Dettifoss

Gisteren voelde ik me net zo’n jong hondje die – op weg naar een fijne kluif – onderweg steeds afgeleid wordt door allemaal zalige extra botjes die ook nog langs de route blijken te liggen. Dettifoss leek oneindig ver weg, niet omdat de afstand vanaf Vesturdalur nou zo immens was (20 km) maar omdat je onderweg Karl-og-Kerling hebt, zeg maar Karel en Kareltje, een grote en een kleine rotskegel, broederlijk naast elkaar in het haast zwarte razende gletsjerwater van de Jökulsá. Daarvoor maak je graag een heen-en-weertje door de kloofwand. Dan heb je onderweg nog een aantal fascinerende uitzichtpunten waar je toch ook echt geweest wilt zijn. Het idee dat die rotskegels (kunstig gedraaid basalt als waren ze handgemaakt) het binnenste zijn van een vulkaan, zeg maar de buis waardoor de boel naar boven spoot… De rest is weggeërodeerd door de rivier, alleen de hardste kern bleef over. Schijnt uniek in de wereld te zijn. Ja, daar moet je dan toch met je neus bovenop staan?

Net als Dettifoss. Europa’s krachtigste waterval. In alle vroegte voor zonsopgang zit ik al dat geweld op te snuiven. Wat een bakken energie. Waar komt het vandaan? Je snapt gewoon niet dat zoveel water elke seconde aangevoerd wordt, onophoudelijk. (Geen wonder dat de gletsjers verdwijnen, denk ik dan…)

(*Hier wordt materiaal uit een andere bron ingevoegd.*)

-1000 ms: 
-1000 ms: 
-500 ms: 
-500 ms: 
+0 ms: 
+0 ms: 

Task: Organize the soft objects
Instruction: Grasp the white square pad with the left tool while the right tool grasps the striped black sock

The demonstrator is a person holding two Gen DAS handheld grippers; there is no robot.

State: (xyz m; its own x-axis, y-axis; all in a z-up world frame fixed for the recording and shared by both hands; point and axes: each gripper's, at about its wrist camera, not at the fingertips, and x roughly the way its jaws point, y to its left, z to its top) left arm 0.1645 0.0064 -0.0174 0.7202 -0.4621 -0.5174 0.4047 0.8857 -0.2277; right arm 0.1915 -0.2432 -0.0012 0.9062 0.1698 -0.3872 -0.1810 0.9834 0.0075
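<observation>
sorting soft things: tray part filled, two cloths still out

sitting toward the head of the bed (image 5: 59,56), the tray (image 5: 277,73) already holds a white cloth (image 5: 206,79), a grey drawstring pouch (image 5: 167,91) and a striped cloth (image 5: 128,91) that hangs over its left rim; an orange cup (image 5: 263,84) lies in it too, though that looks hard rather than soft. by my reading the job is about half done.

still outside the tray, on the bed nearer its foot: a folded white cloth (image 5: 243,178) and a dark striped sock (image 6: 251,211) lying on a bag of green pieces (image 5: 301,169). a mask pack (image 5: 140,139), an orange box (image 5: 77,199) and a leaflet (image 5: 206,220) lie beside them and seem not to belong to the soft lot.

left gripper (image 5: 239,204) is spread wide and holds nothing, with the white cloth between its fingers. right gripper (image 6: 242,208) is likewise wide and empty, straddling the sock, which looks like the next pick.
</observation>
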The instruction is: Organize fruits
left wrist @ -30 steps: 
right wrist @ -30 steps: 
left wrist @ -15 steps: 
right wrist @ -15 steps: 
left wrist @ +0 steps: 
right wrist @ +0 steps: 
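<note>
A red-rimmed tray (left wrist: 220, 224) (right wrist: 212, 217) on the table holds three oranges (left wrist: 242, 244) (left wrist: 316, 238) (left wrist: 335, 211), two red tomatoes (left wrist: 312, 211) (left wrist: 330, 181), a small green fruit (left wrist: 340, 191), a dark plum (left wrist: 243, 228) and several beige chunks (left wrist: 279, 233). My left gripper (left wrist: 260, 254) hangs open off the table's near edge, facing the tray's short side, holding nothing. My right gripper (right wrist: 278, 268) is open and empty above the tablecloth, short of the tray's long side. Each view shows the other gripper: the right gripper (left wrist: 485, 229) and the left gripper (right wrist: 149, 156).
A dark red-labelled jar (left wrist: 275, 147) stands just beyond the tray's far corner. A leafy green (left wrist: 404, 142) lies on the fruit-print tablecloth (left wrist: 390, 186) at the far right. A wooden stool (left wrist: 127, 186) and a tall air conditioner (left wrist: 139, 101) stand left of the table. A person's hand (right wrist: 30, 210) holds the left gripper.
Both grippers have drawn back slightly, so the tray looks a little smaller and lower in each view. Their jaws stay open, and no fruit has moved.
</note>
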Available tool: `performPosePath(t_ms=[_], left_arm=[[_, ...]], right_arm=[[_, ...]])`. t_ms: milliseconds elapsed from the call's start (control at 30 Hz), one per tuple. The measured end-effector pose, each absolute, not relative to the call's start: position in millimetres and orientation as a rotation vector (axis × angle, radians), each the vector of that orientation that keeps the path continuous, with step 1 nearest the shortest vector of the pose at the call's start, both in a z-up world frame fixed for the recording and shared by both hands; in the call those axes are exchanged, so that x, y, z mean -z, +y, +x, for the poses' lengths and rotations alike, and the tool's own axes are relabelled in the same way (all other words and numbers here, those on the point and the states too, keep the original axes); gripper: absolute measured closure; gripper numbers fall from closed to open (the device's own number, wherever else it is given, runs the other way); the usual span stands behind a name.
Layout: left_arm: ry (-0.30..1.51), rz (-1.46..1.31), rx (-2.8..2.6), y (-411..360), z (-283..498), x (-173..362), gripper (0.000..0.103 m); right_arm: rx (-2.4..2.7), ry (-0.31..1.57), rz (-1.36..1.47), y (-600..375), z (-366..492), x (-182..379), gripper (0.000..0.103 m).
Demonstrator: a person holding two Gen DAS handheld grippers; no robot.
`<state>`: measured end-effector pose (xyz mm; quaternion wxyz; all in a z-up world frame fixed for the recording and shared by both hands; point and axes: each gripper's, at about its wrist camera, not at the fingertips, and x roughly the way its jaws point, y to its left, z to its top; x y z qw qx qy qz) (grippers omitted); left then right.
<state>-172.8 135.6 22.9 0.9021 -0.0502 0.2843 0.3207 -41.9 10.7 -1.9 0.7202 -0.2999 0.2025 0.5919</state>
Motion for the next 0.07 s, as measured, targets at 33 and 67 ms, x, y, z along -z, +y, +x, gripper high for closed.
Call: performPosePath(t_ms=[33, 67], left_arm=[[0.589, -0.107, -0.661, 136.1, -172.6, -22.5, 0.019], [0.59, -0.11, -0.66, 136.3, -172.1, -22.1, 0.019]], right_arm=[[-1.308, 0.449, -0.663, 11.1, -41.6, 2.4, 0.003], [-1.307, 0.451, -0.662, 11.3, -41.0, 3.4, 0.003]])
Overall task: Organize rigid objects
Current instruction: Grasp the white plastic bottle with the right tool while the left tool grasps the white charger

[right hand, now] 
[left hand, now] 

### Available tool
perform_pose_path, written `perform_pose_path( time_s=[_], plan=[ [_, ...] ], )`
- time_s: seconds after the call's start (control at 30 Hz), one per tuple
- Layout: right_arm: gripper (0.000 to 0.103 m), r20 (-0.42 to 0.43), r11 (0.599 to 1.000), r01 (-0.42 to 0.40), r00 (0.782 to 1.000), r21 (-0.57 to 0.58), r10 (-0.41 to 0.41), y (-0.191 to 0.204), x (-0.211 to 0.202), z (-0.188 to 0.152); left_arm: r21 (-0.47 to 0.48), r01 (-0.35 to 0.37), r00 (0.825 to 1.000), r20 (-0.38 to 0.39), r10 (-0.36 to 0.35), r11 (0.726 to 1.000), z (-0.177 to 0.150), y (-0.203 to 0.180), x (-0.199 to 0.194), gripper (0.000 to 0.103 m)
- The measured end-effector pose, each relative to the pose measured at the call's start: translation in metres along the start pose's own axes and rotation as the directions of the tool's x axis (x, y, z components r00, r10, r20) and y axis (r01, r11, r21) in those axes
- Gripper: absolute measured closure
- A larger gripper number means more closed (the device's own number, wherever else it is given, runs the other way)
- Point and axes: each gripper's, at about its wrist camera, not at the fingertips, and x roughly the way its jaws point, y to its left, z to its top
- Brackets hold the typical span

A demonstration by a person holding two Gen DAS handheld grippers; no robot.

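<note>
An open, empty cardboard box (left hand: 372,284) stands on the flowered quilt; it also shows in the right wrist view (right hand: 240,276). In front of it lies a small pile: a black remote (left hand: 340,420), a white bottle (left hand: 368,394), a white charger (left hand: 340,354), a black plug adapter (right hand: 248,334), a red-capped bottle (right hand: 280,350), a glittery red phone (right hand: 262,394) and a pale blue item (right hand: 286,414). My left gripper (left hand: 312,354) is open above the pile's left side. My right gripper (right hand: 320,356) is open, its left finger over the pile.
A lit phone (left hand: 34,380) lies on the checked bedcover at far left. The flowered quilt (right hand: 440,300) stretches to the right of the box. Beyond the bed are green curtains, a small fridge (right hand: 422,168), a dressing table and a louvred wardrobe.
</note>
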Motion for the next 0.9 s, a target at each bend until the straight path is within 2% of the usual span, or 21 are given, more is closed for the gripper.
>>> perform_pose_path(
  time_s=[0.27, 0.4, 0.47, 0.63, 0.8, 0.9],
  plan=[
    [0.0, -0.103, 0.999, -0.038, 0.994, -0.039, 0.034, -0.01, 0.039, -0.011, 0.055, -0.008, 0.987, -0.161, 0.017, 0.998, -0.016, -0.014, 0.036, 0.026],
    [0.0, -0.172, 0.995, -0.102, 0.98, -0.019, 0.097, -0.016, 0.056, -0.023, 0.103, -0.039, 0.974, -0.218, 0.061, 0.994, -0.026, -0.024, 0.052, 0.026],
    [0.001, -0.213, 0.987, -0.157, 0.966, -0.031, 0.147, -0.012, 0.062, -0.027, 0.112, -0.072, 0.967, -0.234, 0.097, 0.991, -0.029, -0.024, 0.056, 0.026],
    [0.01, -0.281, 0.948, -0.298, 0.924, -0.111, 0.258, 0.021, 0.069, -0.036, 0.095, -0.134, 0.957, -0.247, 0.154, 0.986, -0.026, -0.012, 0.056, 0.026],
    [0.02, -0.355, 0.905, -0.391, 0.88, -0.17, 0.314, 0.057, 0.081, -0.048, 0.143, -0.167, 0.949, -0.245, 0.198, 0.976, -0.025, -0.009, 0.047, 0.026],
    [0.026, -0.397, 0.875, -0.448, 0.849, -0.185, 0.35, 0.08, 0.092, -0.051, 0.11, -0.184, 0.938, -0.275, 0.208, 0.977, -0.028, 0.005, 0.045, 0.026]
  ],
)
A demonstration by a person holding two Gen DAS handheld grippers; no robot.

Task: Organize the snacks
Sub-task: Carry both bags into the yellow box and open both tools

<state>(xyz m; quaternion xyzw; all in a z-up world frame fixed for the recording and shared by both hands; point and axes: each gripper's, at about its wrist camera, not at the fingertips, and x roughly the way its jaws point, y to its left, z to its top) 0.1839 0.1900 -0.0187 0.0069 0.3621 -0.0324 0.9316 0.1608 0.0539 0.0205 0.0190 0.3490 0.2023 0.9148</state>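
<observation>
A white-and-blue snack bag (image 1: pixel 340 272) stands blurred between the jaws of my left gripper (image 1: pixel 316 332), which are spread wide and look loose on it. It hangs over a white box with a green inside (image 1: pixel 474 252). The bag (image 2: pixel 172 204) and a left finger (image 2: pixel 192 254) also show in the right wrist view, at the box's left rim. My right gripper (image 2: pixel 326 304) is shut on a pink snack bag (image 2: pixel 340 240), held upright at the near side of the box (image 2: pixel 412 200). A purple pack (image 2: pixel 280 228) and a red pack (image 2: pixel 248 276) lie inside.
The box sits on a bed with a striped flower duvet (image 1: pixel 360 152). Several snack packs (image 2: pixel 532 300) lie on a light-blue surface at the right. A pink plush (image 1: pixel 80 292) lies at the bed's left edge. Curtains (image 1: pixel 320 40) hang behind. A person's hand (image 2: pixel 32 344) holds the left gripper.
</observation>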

Straks rond koffietijd zal het tot laat op de avond een komen en gaan worden bij Dettifoss, want 500 m verderop is een parkeerplaats. Het eindpunt tevens van deze weergaloze trektocht. Mooi is dat uitsluitend wandelaars hier (even te noorden van de parkeerplaats) mogen kamperen, waardoor je de kans hebt om Dettifoss op een heel andere manier (want op een ander moment) mee te maken. Een absolute aanrader.